La modification doit par ailleurs intervenir au cours du bail expiré.

Les magistrats disposent d’une appréciation souveraine pour déterminer s’il y a bien eu une modification notable des facteurs locaux de commercialité ayant un intérêt pour le commerce du locataire.

Généralement, une expertise judiciaire s’avérera souvent nécessaire, cette question nécessitant une appréciation économique du dossier qui échappe normalement à la compétence des magistrats.

 

B – Au moment du la révision triennale légale

 

En pratique, tant le bailleur que le preneur pourraient avoir intérêt à se prévaloir de la modification des facteurs locaux de commercialité au moment de la révision triennale légale.

En effet, si la valeur locative est supérieure au loyer découlant de la seule révision indiciaire, c’est le bailleur qui aura intérêt à faire fixer le loyer à la valeur locative, à charge pour lui de se prévaloir de l’existence d’une modification des facteurs locaux de commercialité.

De son côté, si la valeur locative est inférieure au loyer découlant de la seule révision indiciaire, c’est le preneur qui aura intérêt à faire fixer le loyer à la valeur locative. Il pourra normalement toujours le faire mais, en revanche, dans cette hypothèse, le loyer ainsi fixé ne pourra jamais être inférieur au loyer contractuel d’origine, sauf si le preneur justifie d’une modification des facteurs locaux de commercialité.

Autrement dit, du côté du Preneur, la preuve d’une modification des facteurs locaux de commercialité lui permet de faire fixer le loyer à la valeur locative, et ce, même si celle-ci est fixée en-dessous du loyer contractuel (ce qu’il ne pourrait faire autrement).

Néanmoins, en matière de révision triennale légale, obtenir une fixation du loyer à la valeur locative en raison des facteurs locaux de commercialité est beaucoup plus complexe.

En effet, outre les conditions visées précédemment, l’article L. 145-38 du Code de commerce impose qu’il soit justifié d’une modification matérielle entrainant « par elle-même » une variation de la valeur locative en hausse ou en baisse de plus de 10 %.

Tout d’abord, la notion de « matérialité » de la modification pose quelques difficultés.

Certains auteurs considèrent que cette notion serait synonyme avec la notion de modification « notable » applicable en matière de renouvellement.

La Cour d’appel de Paris a déjà pu juger, dans un arrêt rendu le 11 avril 2005, que le caractère matériel de la modification des facteurs locaux de commercialité impliquait une « transformation concrète » et non une « simple évolution naturelle d’un élément de commercialité » (n°04/04058).

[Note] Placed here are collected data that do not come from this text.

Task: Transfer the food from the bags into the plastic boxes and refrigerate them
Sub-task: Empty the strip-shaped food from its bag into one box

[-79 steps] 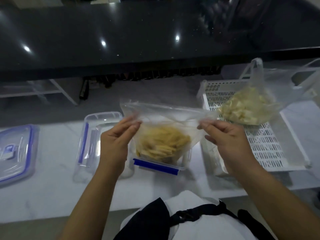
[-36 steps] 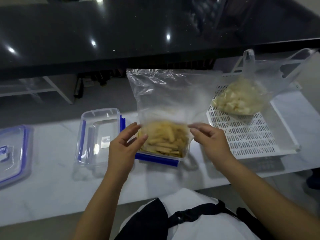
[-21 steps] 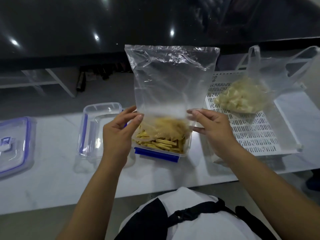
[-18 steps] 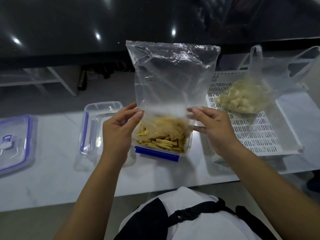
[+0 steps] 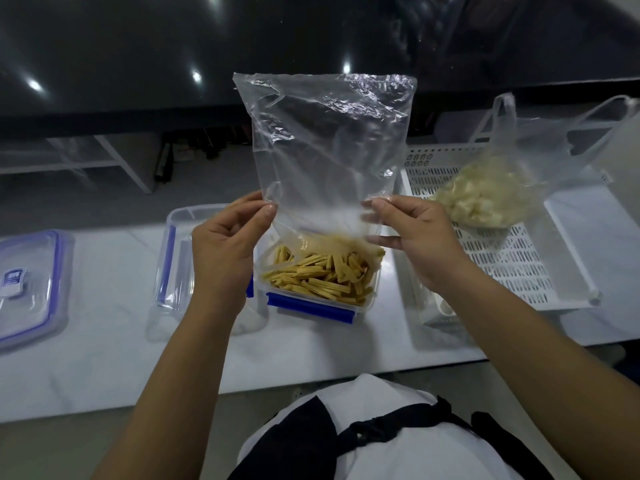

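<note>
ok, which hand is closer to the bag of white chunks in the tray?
Right. The right hand pinches the clear bag just left of the bag of white chunks. The left hand grips the clear bag's far edge, beyond the box of yellow strips.

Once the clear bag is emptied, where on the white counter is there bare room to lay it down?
Bare counter runs along the near edge, in front of the lid and the empty box. A narrower strip lies between those two. Crowded: filled box to white tray, where the second bag sits.
</note>
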A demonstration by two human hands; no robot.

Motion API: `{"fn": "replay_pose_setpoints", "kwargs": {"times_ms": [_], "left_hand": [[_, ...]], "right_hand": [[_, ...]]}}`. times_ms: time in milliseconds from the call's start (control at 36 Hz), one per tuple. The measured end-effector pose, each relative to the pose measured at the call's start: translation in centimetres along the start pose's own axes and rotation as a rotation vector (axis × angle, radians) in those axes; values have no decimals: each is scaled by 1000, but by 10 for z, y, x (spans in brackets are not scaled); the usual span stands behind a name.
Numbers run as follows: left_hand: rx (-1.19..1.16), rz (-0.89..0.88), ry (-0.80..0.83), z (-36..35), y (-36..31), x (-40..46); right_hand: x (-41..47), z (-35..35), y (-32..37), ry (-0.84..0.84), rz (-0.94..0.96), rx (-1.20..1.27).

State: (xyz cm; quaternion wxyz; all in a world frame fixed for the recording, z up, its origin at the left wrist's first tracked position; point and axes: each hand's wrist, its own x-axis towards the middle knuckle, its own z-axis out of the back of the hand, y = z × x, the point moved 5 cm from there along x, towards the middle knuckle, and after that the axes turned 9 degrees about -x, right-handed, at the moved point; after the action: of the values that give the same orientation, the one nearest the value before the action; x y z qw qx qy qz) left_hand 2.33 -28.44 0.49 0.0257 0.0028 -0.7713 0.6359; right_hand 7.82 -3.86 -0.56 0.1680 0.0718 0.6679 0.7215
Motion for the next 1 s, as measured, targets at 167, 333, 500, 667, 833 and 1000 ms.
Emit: {"fn": "replay_pose_setpoints", "kwargs": {"times_ms": [167,333,500,667,833,1000], "left_hand": [[36,-18,-17,3,-4,3],[51,-8,-28,8,-5,4],[16,-15,-47,15,-10,6],[11,-35,-64,20,-16,11],[-27,-53,-55,24,-22,14],[-50,-62,-60,26,-27,17]], "right_hand": [[5,-4,3,27,-6,-26],[9,-13,4,49,-22,-32],[13,-20,10,71,-15,-26],[17,-25,18,95,4,-33],[20,-28,24,96,21,-27],[22,-29,28,122,38,-52]]}}
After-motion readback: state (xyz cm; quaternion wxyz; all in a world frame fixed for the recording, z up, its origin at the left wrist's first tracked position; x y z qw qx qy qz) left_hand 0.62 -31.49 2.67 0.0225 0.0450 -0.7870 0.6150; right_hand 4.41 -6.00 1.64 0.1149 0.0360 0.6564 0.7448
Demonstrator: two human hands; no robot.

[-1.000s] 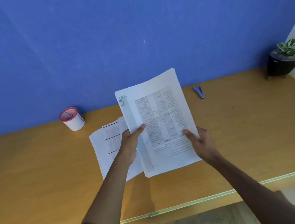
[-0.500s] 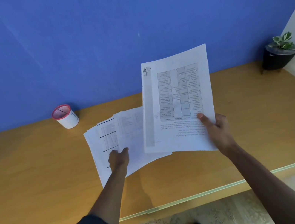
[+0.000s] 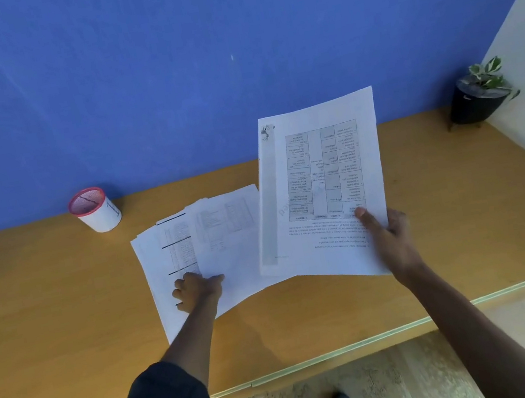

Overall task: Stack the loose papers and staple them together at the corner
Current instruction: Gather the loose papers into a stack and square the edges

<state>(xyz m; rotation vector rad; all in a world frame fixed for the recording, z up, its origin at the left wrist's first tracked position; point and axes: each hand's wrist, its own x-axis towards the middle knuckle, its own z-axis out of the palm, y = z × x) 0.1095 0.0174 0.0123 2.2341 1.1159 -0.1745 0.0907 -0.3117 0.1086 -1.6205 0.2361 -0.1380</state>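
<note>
My right hand [image 3: 388, 240] holds a stack of printed papers [image 3: 318, 189] by its near right edge, lifted and tilted above the wooden desk [image 3: 466, 220]; the top sheet shows a table and a staple mark at its far left corner. More loose printed sheets [image 3: 199, 244] lie fanned on the desk to the left. My left hand [image 3: 196, 289] rests on their near edge, thumb over the top sheet, fingers curled at it. The stapler is hidden, apparently behind the lifted stack.
A white cup with a red rim [image 3: 94, 209] stands at the back left by the blue wall [image 3: 195, 53]. A small potted plant [image 3: 480, 96] sits in the back right corner beside a white wall. The desk's front edge runs below my arms.
My left hand let go of the stack and dropped onto the loose sheets on the desk. My right hand alone carried the stack up and to the right.
</note>
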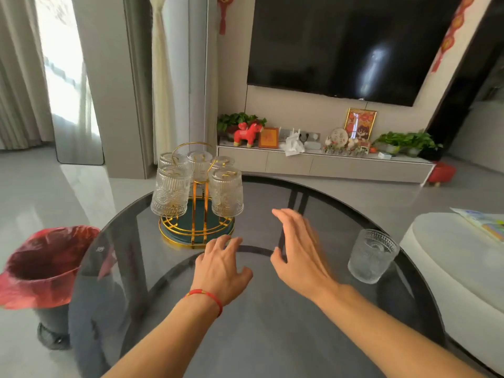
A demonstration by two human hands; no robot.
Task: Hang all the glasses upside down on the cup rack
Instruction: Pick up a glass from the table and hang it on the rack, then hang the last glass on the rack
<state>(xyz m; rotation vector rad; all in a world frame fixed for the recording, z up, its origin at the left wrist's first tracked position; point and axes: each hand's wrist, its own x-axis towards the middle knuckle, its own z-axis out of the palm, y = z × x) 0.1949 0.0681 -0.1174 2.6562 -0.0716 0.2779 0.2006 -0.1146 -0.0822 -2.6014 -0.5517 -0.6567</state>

Il faut donc justifier d’une modification portant sur des éléments concrets et tangibles de la commercialité. Ne peuvent donc être pris en considération de simples projets d’aménagement susceptibles d’influer dans le futur sur les facteurs locaux de commercialité.

Le texte précise également que la modification matérielle doit avoir entraîné « par elle-même » une variation de la valeur locative en hausse ou en baisse de plus de 10 %, le taux devant être dépassé et non pas seulement atteint pour que la condition exigée par le texte soit réalisée.

La précision « par elle-même » conduit à exclure tout autres facteurs, comme par exemple, les effets de la conjoncture, lesquelles ne doivent pas être pris en compte.

Comme en matière de renouvellement, les magistrats disposent d’une appréciation souveraine pour déterminer s’il y a bien eu une modification matérielle des facteurs locaux de commercialité ayant un intérêt pour le commerce du locataire, laquelle aurait entraîné par elle-même une variation de la valeur locative en hausse ou en baisse de plus de 10 %.

Généralement, une expertise judiciaire s’avérera là encore souvent nécessaire.

En conclusion, la modification des facteurs locaux de commercialité est l’un des moyens, sous certaines conditions, de réajuster le loyer à la valeur locative réelle.

Il s’agit donc d’une notion clé tant pour le bailleur que pour le locataire selon que la valeur locative sera supérieure ou inférieure au loyer en cours.

Il s’agit néanmoins d’une donnée complexe à établir, impliquant d’appréhender le contexte économique du secteur dans lequel se situe le local, raison pour laquelle un expert spécialisé en la matière devra souvent être désigné pour éclairer les parties à ce sujet.